Records provided:

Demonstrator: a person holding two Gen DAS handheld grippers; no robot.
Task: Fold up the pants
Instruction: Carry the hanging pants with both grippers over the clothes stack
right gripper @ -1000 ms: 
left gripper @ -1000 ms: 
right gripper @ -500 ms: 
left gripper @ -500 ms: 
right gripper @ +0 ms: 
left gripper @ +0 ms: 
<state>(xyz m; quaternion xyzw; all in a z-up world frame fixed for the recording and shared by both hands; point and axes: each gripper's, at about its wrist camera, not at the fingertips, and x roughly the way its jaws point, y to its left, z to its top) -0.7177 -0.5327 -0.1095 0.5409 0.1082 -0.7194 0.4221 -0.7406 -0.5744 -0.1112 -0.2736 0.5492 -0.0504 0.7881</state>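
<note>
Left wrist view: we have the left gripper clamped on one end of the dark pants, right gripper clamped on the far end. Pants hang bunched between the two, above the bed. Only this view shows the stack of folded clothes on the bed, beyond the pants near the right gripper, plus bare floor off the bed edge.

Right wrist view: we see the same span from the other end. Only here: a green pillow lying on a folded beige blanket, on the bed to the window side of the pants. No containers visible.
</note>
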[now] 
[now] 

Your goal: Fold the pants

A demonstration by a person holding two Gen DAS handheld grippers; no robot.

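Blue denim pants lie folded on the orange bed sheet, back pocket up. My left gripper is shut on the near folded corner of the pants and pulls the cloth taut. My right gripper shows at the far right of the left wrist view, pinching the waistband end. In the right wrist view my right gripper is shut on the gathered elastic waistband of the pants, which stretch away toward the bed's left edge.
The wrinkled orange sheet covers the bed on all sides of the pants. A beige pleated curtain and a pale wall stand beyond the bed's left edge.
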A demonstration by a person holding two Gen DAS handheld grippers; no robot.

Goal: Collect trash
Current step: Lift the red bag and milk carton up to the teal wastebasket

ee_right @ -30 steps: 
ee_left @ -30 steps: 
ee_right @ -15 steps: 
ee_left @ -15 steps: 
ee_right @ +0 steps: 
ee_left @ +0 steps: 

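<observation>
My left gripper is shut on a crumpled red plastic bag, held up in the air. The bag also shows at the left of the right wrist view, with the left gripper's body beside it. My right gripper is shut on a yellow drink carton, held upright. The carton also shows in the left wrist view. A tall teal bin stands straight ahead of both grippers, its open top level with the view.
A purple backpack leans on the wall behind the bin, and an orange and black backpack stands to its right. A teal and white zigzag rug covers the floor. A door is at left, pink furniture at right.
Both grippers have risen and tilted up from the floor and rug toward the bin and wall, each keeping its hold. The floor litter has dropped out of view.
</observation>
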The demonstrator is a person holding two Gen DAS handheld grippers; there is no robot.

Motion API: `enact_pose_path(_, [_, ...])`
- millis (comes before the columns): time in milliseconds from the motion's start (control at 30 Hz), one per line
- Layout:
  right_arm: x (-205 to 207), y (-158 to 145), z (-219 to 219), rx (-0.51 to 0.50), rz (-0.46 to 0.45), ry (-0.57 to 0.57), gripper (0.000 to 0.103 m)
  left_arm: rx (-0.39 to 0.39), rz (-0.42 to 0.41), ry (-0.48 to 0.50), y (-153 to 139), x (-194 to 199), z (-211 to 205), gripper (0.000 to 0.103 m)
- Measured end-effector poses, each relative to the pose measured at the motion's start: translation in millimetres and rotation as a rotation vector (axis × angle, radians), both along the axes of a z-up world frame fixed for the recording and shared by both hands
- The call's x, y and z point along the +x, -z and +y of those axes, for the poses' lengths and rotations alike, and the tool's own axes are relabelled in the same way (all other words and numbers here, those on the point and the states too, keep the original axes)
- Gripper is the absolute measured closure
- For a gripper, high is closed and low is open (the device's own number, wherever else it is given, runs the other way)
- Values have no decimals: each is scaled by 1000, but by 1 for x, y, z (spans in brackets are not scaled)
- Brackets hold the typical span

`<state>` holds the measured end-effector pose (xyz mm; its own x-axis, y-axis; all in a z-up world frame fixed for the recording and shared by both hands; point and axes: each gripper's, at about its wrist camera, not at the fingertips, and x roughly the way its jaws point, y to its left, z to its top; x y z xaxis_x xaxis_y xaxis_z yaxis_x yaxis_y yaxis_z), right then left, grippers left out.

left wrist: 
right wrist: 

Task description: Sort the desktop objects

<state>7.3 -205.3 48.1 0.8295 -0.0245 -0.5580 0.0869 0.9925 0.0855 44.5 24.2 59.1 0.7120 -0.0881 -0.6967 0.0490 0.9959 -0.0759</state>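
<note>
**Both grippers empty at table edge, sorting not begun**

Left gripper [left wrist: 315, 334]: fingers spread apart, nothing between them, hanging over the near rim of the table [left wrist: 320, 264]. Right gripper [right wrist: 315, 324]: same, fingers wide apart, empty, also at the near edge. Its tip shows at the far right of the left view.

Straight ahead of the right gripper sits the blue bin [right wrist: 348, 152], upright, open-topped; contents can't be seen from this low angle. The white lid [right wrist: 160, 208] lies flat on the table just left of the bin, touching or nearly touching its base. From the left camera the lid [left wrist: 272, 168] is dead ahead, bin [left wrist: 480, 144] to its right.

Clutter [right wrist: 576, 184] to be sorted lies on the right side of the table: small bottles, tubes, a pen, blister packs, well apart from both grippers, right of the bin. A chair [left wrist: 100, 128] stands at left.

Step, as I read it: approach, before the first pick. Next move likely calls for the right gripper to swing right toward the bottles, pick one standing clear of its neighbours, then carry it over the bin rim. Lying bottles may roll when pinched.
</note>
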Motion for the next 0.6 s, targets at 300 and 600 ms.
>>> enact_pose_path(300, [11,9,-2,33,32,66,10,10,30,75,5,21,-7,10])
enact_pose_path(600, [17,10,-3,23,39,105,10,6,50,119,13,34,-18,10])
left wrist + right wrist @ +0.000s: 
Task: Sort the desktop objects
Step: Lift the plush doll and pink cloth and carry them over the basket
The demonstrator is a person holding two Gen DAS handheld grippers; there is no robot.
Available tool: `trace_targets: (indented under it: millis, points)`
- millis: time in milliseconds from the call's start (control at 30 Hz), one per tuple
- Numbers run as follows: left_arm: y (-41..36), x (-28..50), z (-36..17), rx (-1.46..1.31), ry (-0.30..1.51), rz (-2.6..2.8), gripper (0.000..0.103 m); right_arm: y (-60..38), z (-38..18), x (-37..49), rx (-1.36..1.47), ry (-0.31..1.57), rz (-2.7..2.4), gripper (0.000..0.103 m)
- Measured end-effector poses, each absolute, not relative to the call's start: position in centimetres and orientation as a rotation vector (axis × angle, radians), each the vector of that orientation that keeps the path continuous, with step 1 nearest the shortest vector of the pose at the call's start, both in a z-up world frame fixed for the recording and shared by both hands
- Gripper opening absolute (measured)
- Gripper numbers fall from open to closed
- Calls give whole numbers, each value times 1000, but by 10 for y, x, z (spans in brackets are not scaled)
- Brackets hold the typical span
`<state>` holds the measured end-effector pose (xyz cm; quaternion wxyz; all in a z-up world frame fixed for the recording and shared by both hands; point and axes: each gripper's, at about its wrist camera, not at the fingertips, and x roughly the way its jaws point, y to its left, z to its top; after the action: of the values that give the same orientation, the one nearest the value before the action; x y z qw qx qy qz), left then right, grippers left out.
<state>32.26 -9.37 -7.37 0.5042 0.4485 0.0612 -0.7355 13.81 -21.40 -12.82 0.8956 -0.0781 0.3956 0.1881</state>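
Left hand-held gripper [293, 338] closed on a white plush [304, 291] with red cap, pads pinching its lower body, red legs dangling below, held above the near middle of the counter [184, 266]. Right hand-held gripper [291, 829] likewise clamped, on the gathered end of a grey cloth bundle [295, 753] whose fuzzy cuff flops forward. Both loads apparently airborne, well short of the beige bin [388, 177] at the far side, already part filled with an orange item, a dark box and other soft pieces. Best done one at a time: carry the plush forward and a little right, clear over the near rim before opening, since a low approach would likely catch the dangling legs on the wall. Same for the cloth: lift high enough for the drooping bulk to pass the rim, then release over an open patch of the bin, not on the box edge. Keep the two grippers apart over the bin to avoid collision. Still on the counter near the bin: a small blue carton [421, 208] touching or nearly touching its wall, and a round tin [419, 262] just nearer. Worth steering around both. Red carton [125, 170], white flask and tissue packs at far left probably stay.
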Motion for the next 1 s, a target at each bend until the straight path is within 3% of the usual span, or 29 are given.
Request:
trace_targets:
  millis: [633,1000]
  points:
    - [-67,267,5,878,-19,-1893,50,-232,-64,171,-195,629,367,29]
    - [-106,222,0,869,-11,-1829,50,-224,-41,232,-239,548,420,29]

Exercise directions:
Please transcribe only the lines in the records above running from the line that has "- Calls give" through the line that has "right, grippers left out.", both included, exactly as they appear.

Finished exercise:
- Calls give whole numbers, each value times 1000, but by 10 for y, x, z (spans in brackets are not scaled)
- Brackets hold the typical span
`<state>` holds the measured end-effector pose (xyz cm; quaternion wxyz; all in a z-up world frame fixed for the recording and shared by both hands; point and axes: each gripper's, at about its wrist camera, not at the fingertips, and x roughly the way its jaws point, y to its left, z to its top; after the action: of the values that give the same orientation, the one nearest the value before the action; x y z qw qx qy qz), left then right, grippers left out.

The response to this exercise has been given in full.